On savait dans les milieux de la Congrégation de Propaganda Fide qu’arrivaient au Saint-Siège, par l’intermédiaire de personnes de confiance, des lettres écrites en latin par des évêques âgés qui demandaient pardon au Saint-Père, qui suppliaient que soit reconnue leur pleine communion avec le Successeur de Pierre et qui expliquaient les raisons de leur acte par le désir de sauver ce qui pouvait être sauvé et de ne pas laisser le troupeau sans pasteurs.
Dans ce cadre, l’étude effectuée par les dicastères vaticans, tout en laissant la décision à l’autorité du Pape, parlait en faveur de la réintégration des évêques qui le demandaient dans le plein exercice de leur ministère épiscopal et prenait comme critère la «“suprema lex” qui est le salut des âmes». La collaboration qu’avaient dû apporter ces évêques aux organismes “patriotiques” contrôlés par le Parti communiste n’était pas présentée comme un fait excluant d’emblée la réintégration.
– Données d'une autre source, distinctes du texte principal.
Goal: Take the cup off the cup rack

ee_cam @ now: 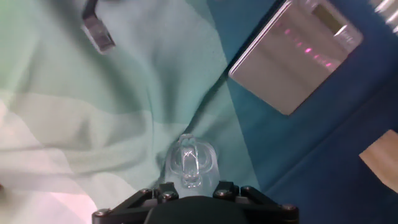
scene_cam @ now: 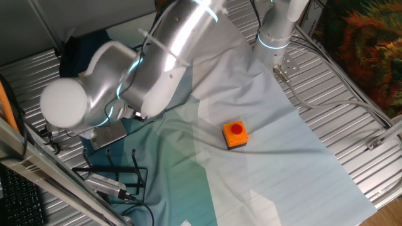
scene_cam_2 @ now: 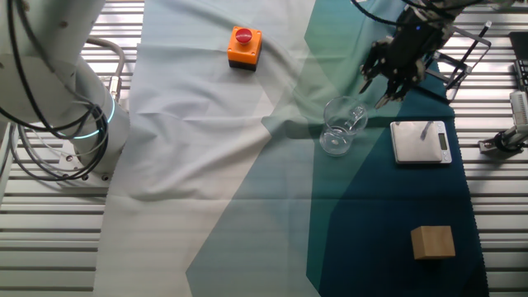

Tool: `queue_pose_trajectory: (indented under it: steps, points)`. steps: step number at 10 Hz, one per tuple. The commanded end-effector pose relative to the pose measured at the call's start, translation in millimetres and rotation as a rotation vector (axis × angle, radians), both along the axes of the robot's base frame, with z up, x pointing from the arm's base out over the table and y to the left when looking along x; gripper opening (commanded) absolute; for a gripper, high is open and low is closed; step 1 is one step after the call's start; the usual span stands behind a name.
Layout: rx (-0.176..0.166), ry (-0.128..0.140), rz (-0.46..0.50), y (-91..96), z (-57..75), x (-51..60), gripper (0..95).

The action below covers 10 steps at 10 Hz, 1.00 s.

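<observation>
The cup [scene_cam_2: 341, 125] rests on the cloth [scene_cam_2: 247, 190], off the cup rack [scene_cam_2: 462, 58], which lies well apart at 2 o'clock. The gripper [scene_cam_2: 394, 70] hovers near the cup at 1 o'clock, fingers apart and empty, suggesting release is complete.

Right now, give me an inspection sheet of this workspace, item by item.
Surface: slatted metal table under a creased green-and-white cloth.
Job's things: cup on the cloth, clear of the cup rack.
Clutter: orange button box, grey metal square, wooden block.
End effector: above the cup, holding nothing; jaw state unclear.
Cables: bundle by the arm base.
Surroundings: nothing seen of concern.
</observation>
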<state>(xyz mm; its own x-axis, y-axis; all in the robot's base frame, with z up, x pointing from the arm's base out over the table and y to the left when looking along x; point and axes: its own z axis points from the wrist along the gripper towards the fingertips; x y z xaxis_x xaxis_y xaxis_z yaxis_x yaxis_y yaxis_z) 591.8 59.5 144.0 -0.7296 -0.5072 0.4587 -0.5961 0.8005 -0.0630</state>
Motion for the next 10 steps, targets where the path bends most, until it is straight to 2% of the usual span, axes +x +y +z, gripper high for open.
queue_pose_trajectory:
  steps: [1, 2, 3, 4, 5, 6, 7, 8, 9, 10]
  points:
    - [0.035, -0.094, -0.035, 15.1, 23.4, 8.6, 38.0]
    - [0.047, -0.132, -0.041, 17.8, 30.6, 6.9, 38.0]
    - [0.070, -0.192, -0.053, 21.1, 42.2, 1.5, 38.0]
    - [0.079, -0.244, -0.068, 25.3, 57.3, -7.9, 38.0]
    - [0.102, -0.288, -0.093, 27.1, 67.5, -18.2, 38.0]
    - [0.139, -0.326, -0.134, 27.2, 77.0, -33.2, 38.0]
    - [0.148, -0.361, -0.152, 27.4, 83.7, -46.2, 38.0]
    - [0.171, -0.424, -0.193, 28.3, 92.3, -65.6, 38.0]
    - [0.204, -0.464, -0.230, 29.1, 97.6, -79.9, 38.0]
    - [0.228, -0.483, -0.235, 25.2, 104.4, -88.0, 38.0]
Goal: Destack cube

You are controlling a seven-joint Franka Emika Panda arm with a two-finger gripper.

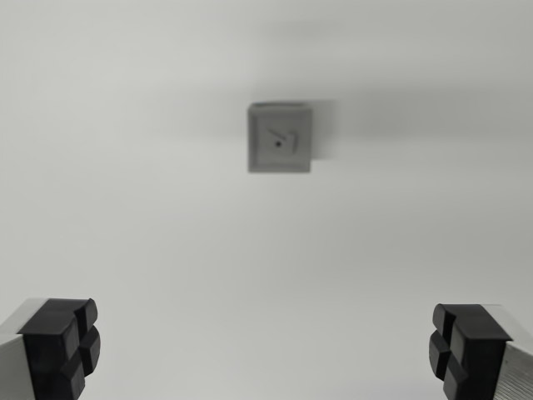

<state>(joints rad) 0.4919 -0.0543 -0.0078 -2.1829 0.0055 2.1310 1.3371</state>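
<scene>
A grey cube [280,137] lies on the pale surface in the upper middle of the wrist view, seen from above and blurred. Its top face carries a small dark dot and a short mark. Whether another cube sits beneath it cannot be told from this angle. My gripper [265,350] hangs well above the surface, at the bottom of the view. Its black fingertips [62,346] stand far apart at the two lower corners with nothing between them. The cube lies beyond the fingers, slightly toward the wrist view's right of the midline.
A plain white surface [166,250] fills the whole view. A soft shadow falls to the wrist view's right of the cube.
</scene>
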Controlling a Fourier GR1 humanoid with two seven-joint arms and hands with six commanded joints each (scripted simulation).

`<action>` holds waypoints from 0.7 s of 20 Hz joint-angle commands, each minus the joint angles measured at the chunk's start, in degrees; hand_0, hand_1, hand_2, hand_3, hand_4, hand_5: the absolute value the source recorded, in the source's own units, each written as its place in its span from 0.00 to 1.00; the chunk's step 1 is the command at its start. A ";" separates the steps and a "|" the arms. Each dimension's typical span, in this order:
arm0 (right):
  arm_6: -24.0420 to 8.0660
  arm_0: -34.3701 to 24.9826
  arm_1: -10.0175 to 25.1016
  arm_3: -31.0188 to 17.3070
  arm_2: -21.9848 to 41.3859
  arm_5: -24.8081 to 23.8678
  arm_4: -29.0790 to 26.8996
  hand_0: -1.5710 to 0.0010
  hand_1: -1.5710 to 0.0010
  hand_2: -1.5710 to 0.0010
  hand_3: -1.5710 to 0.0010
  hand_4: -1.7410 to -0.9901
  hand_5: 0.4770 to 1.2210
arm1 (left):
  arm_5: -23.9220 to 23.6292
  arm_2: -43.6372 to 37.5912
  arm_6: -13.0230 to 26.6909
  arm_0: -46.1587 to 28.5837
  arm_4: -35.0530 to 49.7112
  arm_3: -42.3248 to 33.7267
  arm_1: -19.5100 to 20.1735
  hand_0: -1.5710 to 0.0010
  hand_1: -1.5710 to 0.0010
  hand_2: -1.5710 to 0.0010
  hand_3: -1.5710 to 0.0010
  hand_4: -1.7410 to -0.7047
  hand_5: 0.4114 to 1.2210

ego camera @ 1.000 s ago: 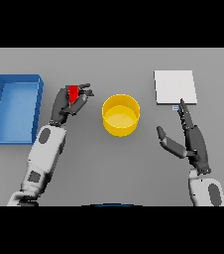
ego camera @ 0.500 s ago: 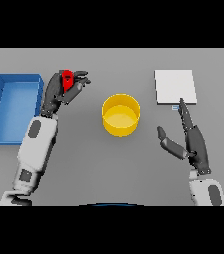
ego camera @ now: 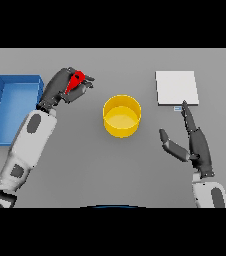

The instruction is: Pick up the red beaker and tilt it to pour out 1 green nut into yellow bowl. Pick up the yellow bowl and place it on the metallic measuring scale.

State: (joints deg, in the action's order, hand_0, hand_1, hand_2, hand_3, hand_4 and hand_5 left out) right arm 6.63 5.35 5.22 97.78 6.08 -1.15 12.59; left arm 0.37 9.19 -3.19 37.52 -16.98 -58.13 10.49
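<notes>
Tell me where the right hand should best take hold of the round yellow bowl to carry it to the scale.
Probably the rim on its right side: the round yellow bowl stands upright and open, and the open right hand lies on that side, so a thumb-and-finger pinch over the wall suits it.

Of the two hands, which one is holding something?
The left hand: its fingers are curled round the red beaker. The right hand holds nothing, its fingers straight, near the scale.

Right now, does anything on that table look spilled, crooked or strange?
Nothing spilled. The red beaker is tilted in the left hand, well left of the yellow bowl, not above it.
</notes>
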 commanded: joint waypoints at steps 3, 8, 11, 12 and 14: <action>-1.41 -1.01 -0.43 -0.93 0.35 0.09 0.29 1.00 1.00 1.00 1.00 0.75 0.25 | 1.67 5.79 4.53 3.65 -5.68 -0.71 2.14 0.00 0.00 0.00 0.00 0.00 0.89; -1.49 -0.48 -0.45 0.24 0.36 0.53 -0.34 1.00 1.00 1.00 1.00 0.74 0.26 | 4.41 15.88 7.93 8.69 -15.73 0.29 4.64 0.00 0.00 0.00 0.00 0.00 0.94; -1.92 -0.76 -0.83 -0.12 0.25 0.67 -0.90 1.00 1.00 1.00 1.00 0.74 0.27 | 7.22 21.37 9.53 12.19 -20.86 2.73 5.14 0.00 0.00 0.00 0.00 0.00 0.97; -2.30 -0.76 -0.87 0.14 0.12 0.65 -1.10 1.00 1.00 1.00 1.00 0.73 0.27 | 9.04 23.24 10.16 13.21 -22.33 3.26 5.33 0.00 0.00 0.00 0.00 0.05 0.98; -2.46 -0.71 -1.27 0.35 0.07 0.56 -1.48 1.00 1.00 1.00 1.00 0.73 0.27 | 11.35 26.46 9.43 15.80 -26.02 4.56 6.22 0.00 0.00 0.00 0.09 0.04 0.98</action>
State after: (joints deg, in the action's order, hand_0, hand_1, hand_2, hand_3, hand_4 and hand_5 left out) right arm 4.12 4.63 3.96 98.14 6.14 -0.61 11.11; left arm 11.72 35.64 6.18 53.34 -43.02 -53.59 16.69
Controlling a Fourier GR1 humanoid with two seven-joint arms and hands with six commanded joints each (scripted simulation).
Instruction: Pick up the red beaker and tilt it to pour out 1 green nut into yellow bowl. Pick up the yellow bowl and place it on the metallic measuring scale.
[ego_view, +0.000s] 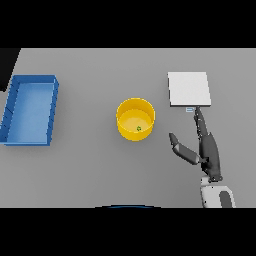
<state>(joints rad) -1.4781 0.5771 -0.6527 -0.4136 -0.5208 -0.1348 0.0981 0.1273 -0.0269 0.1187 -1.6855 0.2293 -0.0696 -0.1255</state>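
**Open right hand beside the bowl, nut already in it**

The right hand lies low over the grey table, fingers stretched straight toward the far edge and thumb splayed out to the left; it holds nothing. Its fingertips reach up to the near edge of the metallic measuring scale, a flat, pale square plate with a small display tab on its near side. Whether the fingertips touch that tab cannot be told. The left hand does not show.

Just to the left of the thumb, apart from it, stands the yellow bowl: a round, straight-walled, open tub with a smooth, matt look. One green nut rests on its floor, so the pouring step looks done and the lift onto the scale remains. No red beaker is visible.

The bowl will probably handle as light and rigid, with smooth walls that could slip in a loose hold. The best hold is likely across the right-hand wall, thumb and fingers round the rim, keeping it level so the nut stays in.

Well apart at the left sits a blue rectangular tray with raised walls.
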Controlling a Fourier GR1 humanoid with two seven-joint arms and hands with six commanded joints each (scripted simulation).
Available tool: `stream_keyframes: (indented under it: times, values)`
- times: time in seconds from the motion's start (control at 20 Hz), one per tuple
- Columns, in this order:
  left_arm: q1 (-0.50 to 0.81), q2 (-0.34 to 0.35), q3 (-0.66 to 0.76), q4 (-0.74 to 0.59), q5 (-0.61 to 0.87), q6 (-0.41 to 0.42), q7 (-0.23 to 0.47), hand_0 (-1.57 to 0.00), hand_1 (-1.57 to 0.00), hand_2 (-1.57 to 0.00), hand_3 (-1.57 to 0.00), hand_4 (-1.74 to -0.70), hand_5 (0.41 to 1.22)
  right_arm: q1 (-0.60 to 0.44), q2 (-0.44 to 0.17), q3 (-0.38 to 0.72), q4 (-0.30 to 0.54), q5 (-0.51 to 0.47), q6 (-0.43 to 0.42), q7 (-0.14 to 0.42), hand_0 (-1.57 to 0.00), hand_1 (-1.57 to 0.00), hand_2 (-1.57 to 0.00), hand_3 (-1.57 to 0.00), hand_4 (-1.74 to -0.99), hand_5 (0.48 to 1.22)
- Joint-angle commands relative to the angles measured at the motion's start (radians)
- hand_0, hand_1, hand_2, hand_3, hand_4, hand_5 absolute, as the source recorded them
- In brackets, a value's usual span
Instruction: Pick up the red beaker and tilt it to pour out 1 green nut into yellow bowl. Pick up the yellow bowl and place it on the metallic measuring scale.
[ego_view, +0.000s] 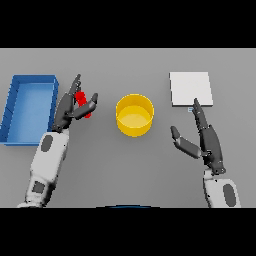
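risk: beaker (84, 104) could be knocked over or pushed toward the blue tray (29, 107) if the left hand's fingers are closed off-centre; nuts would be spilled on the table (125, 165) instead of into the bowl.
risk 2: more than one nut could be poured if a steep tilt is used.
beaker look: small, red, mostly hidden between fingers and thumb; contents cannot be seen.
beaker place: left of the yellow bowl (135, 115), near it, apart.
left hand (70, 107): fingers spread around beaker, not seen clamped.
right hand (202, 137): wide, straight fingers, nothing held, just below the white scale (190, 88).
bowl: upright, looks empty, well apart from scale.
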Motion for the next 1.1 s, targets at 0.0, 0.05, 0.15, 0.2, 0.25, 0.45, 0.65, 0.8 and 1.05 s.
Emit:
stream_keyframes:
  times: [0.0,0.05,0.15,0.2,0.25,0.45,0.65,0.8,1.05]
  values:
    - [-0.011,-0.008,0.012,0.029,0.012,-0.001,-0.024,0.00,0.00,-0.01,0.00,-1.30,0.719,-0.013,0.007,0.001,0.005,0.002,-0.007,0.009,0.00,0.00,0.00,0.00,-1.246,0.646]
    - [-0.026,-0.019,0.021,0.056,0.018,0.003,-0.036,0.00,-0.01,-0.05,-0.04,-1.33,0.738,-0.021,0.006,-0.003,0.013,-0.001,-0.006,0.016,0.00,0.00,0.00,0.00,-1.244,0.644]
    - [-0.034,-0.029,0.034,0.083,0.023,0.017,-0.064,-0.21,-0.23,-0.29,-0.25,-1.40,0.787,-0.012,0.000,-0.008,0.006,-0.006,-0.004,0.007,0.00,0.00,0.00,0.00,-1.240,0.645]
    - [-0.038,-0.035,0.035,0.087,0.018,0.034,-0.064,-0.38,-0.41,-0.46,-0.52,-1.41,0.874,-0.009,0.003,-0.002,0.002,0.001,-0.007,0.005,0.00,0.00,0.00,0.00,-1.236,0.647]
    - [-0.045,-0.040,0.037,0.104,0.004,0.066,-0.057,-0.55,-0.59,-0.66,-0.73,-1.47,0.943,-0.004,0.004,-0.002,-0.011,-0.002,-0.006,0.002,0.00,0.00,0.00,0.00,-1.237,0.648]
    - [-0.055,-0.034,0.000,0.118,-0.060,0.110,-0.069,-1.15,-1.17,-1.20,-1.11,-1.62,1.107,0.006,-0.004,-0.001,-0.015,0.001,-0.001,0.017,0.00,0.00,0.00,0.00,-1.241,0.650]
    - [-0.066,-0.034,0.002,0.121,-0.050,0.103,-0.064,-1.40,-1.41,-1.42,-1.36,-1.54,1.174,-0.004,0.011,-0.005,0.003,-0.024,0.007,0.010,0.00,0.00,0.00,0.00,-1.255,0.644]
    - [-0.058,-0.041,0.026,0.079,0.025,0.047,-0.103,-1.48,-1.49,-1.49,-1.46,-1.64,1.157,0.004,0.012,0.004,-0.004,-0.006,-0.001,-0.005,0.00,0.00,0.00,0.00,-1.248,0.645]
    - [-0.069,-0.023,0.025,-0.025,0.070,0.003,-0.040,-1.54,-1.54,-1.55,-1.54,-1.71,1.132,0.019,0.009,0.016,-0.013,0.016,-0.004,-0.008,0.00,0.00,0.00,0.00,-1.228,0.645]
Déjà beaucoup de spécialistes du cas chinois et beaucoup de personnes qui fréquentaient la Chine dans les année Quatre-vingt déclaraient, à l’encontre de l’idée reçue, qu’il n’était pas juste d’identifier l’Association patriotique nationale, qui était un organisme de contrôle politique, avec la partie de l’Église qui, en Chine, acceptait ou supportait un tel contrôle. Et même beaucoup de spécialistes de la question ecclésiale chinoise estimaient déjà alors injuste la dénomination d’“Église patriotique”, vu que les évêques, les prêtres et les fidèles, tout en étant enregistrés par l’Association patriotique, étaient et se professaient fidèles à la foi catholique et se sentaient en pleine communion avec le pape. L’étude du Vatican reconnaissait qu’après la Révolution culturelle il existait une relative liberté de mouvement, tolérée parfois à l’intérieur même de l’Association patriotique. Il ne semblait pas que la vie de l’Église en Chine fût assez politisée «pour ne pas permettre des espaces de liberté intérieure et extérieure aux évêques eux-mêmes».
En effet, à partir du début des années Quatre-vingt, un nombre croissant d’évêques ordonnés avec le système “démocratique” commencèrent – après qu’ils en eurent fait la demande et qu’eut été examinée leur situation personnelle et évaluée la validité leur ordination, en fonction de sa conformité aux normes dont nous avons parlé – à être reconnus comme des évêques légitimes par le Siège apostolique. Mais 30Jours traitera de ce sujet une autre fois.